As media and tech prime movers gather in Sun Valley, Idaho, for this week’s annual Allen & Co. retreat, one of the biggest deals in an already surging M&A marketplace may well hit a whole new level during the conference.
Comcast has been planning for three weeks now to respond to Disney’s aggressive $71.3 billion bid for most of 21st Century Fox. It hasn’t returned to the bargaining table for a few reasons, one of which is the sizable amount of debt the deal will require, which is already dragging down its stock. Also, the clock is ticking, with Fox and Disney shareholders set to vote on the deal July 27.
Multiple sources indicate that talks have continued between Comcast and outside companies — everyone from private equity firms to fellow media concerns to tech giants. These players could become strategic partners, taking on certain key assets and helping lighten the financial burden and also lower regulatory hurdles to a deal. The list of invitees at Sun Valley includes the very moguls who have been jockeying for screen supremacy, including Comcast’s Brian Roberts, Disney’s Bob Iger and the Murdoch family. From the tech world, Amazon’s Jeff Bezos, Apple CEO Tim Cook, Netflix chief Reed Hastings and Facebook founder Mark Zuckerberg could all make the scene.
For years, Hollywood has watched as tech companies have lured away audiences with increasing success and vast war chests. (In a town hall meeting with his new HBO colleagues last month, WarnerMedia chief John Stankey pointed to competition from digital rivals as the main reason the network needs to step up its game.) Many industry veterans and pundits have long insisted the day is coming soon when new media swallows old media, which is the basis of one Comcast-Disney-Fox theory making the rounds at the highest levels. According to these accounts, Comcast has held active talks with tech companies about taking the domestic assets (such as the film and TV studio) while Comcast would grab only the international ones, such as Fox’s array of global cable channels.

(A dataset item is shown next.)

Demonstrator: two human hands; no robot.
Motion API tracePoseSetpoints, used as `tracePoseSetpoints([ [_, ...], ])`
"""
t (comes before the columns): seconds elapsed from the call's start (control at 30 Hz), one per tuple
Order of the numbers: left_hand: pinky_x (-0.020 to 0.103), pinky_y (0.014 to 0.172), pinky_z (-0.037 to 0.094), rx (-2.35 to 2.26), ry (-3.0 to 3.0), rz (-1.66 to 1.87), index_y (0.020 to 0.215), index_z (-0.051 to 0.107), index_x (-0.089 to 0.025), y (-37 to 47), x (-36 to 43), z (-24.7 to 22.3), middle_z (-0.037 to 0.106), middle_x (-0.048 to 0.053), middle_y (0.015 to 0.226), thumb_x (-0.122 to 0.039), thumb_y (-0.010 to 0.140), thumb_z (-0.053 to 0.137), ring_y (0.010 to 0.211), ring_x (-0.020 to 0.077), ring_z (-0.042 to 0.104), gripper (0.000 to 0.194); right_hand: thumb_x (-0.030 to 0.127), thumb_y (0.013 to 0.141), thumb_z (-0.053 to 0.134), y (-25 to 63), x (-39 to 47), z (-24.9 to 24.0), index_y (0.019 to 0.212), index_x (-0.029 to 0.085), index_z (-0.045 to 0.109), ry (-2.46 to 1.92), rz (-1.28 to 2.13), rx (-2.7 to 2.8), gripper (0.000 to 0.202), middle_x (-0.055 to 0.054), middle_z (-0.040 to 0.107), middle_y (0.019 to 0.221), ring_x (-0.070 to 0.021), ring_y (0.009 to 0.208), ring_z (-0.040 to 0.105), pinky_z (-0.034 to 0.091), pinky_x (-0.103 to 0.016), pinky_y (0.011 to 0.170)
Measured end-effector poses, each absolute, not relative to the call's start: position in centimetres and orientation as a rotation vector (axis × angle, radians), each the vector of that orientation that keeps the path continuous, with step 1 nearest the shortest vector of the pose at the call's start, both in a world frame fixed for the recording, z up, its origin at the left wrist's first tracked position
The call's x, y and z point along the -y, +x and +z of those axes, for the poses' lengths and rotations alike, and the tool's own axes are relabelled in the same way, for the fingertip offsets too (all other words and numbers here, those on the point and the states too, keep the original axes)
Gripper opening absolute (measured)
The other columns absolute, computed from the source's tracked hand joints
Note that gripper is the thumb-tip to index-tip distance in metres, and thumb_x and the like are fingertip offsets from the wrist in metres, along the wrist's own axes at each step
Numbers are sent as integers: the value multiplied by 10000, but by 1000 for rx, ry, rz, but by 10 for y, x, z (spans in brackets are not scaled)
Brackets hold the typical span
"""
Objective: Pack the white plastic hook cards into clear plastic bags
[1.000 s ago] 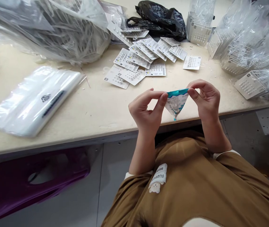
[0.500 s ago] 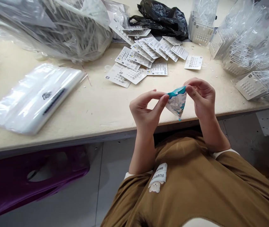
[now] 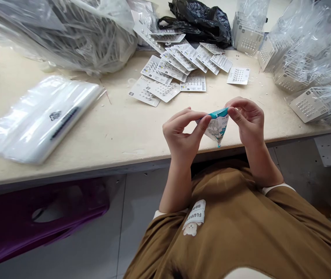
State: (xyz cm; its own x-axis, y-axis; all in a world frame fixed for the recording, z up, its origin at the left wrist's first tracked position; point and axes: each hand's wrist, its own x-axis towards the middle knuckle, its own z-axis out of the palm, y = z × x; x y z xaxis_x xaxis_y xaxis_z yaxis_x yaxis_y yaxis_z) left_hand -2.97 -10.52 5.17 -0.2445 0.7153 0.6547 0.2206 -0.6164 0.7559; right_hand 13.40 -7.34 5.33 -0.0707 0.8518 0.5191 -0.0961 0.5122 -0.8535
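Observation:
A small pyramid-shaped packet [image 3: 216, 130], white with printing and a teal top edge, is held in front of my body near the table's front edge. My left hand [image 3: 184, 133] pinches one end of the teal edge between thumb and forefinger. The other end is pinched by my right hand [image 3: 248, 118]. The packet's pointed tip hangs downward. What lies inside it is hidden. Beyond my hands, several white cards [image 3: 169, 69] with rows of small shiny studs are spread in an overlapping pile, and one single card [image 3: 238, 76] lies apart on the right.
A stack of clear plastic bags [image 3: 45, 116] lies at left on the table [image 3: 130, 135]. Behind are a large filled plastic bag [image 3: 95, 38] and a black bag [image 3: 203, 23]. Bagged cards [image 3: 311, 104] stand at right. A purple stool [image 3: 75, 209] is below the table.
My left hand has shifted slightly right, nearer my right hand, along the teal edge. Both hands still pinch the packet.

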Motion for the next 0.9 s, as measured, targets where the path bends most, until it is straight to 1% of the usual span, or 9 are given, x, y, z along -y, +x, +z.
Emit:
tracePoseSetpoints([
  [0.1, 324, 891, 565, -1125, 1633, 1902, 798, 784, -264, -29, 106, 51, 700, -25, 696, -356, 865, 780, 680, 123, 637, 114, 494, 856, 744, 136, 73, 54, 915, 278, 719, -759, 901, 1453, 225, 20, 702, 886, -136, 843, 644, 533, -328, 811],
  [0.17, 329, 918, 566, -1120, 1615, 1891, 798, 781, -262, -28, 106, 51, 704, -24, 705, -358, 869, 775, 685, 122, 640, 119, 476, 862, 744, 136, 73, 55, 932, 287, 734, -748, 909, 1473, 202, 21, 710, 902, -133, 853, 650, 529, -324, 815],
  [0.27, 331, 932, 562, -1078, 1586, 1889, 790, 772, -258, -25, 106, 49, 696, -27, 700, -363, 874, 769, 665, 112, 626, 135, 445, 855, 760, 134, 75, 56, 870, 286, 741, -715, 914, 1455, 162, 29, 694, 825, -123, 804, 638, 517, -305, 768],
  [0.37, 344, 928, 563, -1053, 1511, 1889, 772, 754, -249, -20, 105, 46, 676, -26, 681, -426, 876, 759, 653, 112, 615, 206, 516, 825, 770, 129, 76, 51, 851, 282, 720, -733, 954, 1358, 241, 27, 675, 805, -124, 770, 623, 522, -295, 716],
  [0.47, 321, 825, 572, -1063, 1346, 1928, 746, 728, -242, -13, 104, 40, 668, -21, 676, -520, 853, 759, 656, 121, 617, 299, 580, 782, 783, 125, 75, 40, 884, 288, 700, -754, 1038, 1211, 319, 27, 675, 838, -123, 772, 626, 548, -297, 728],
  [0.53, 287, 714, 549, -1066, 1236, 1960, 734, 719, -241, -9, 103, 36, 666, -18, 672, -560, 836, 761, 646, 122, 613, 337, 574, 752, 809, 124, 74, 32, 896, 294, 699, -751, 1092, 1102, 334, 32, 680, 861, -118, 781, 634, 562, -295, 752],
  [0.6, 267, 650, 518, -1061, 1179, 1976, 733, 721, -240, -6, 102, 32, 668, -17, 667, -573, 829, 762, 631, 118, 605, 349, 543, 741, 829, 123, 73, 27, 895, 297, 709, -733, 1128, 1028, 315, 34, 687, 878, -111, 788, 639, 565, -282, 757],
  [0.8, 273, 664, 521, -1183, 1159, 2040, 765, 732, -223, -4, 104, 28, 689, -7, 689, -580, 829, 758, 656, 127, 640, 364, 513, 694, 866, 124, 75, 24, 873, 291, 722, -762, 1183, 915, 319, 30, 710, 892, -116, 794, 658, 571, -263, 713],
  [0.9, 268, 650, 511, -1200, 1121, 2120, 785, 723, -223, -6, 105, 25, 672, -18, 677, -556, 841, 757, 624, 115, 625, 339, 521, 734, 832, 128, 74, 18, 917, 306, 705, -762, 1207, 876, 309, 31, 722, 939, -131, 853, 684, 593, -278, 724],
])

While the deep pockets, velocity and scale of Google/YouTube, Facebook, Amazon and Apple have sent shivers up Hollywood’s collective spine, the extent of their appetite remains unclear. Scooping up a trove of traditional assets could power a new streaming service or device launch and give the company even more clout than they currently enjoy, of course. In that context, Apple is often mentioned as a wild card — while it has been industrious on the production front, signing elite talent like Oprah Winfrey, it has also made noises about a more comprehensive play in the media ecosystem.
Yet skeptics note that with business humming along, tech companies may not be inclined to saddle themselves with traditional assets like a physical film and TV studio (something Netflix has never bothered to create). Apple’s biggest transaction to date was acquiring Beats for $3 billion — a meaningful get but far from a media mega-deal. And at many junctures in their history as frenemies, media and tech companies have found themselves on opposite sides of major issues, such as the SOPA anti-piracy efforts several years ago, and more recent fights over net neutrality rollbacks and social media advertising.
Disney’s settlement last month with the U.S. Department of Justice checked a key box in Washington for its Fox offer. It also raised the bar for Comcast, which will need to not only raise its offer well above $71.3 billion but also show that it has taken steps to create a regulatory glide path. Because the DOJ insisted that Disney divest of Fox’s 22 regional sports networks, Comcast has held talks with companies that could be buyers of the RSNs, which would hasten the process, Reuters has reported.
Whether Comcast persists as the sole buyer or invites a partner to share the cost and try to streamline the review process, timing is crucial. A counter is likely in the next two weeks, ahead of the shareholder votes that could make the odds far longer, and some insiders speculate that a strong comeback could play well at Sun Valley.
The conference’s profile has arguably dimmed in recent years as Allen & Co.’s role in media deals has ebbed, but it remains a prominent backdrop for media chattering about dealmaking, a place to spot unexpected pairings in the wild. Much of the real action occurs behind closed doors or well out of view of roaming reporters or CNBC’s set.
This year’s conversations could prove awkward for some attendees. For example, National Amusements chief Shari Redstone is slated to be in Idaho, as will CBS boss Les Moonves. The two companies are locked in a court battle over the shareholder control structure that enables Redstone to hold the cards with CBS and also Viacom.
Spots for private jets will be at a premium. Quoting a local airport manager, the Idaho Mountain Express predicted that space will fill up in six to seven hours once the G6s start touching down around noon today.
Since a federal judge approved AT&T’s $85 billion takeover of Time Warner last month, dealmaking has hit a new level. Media watchers have long seen larger dominoes as likely to fall, with Sony, MGM and Lionsgate all attractive targets and a roster of hungry buyers headed by Verizon.
Just as Comcast awaited the AT&T-Time Warner outcome, so also will a lot of dealmakers in Idaho be biding their time until the Fox dust settles.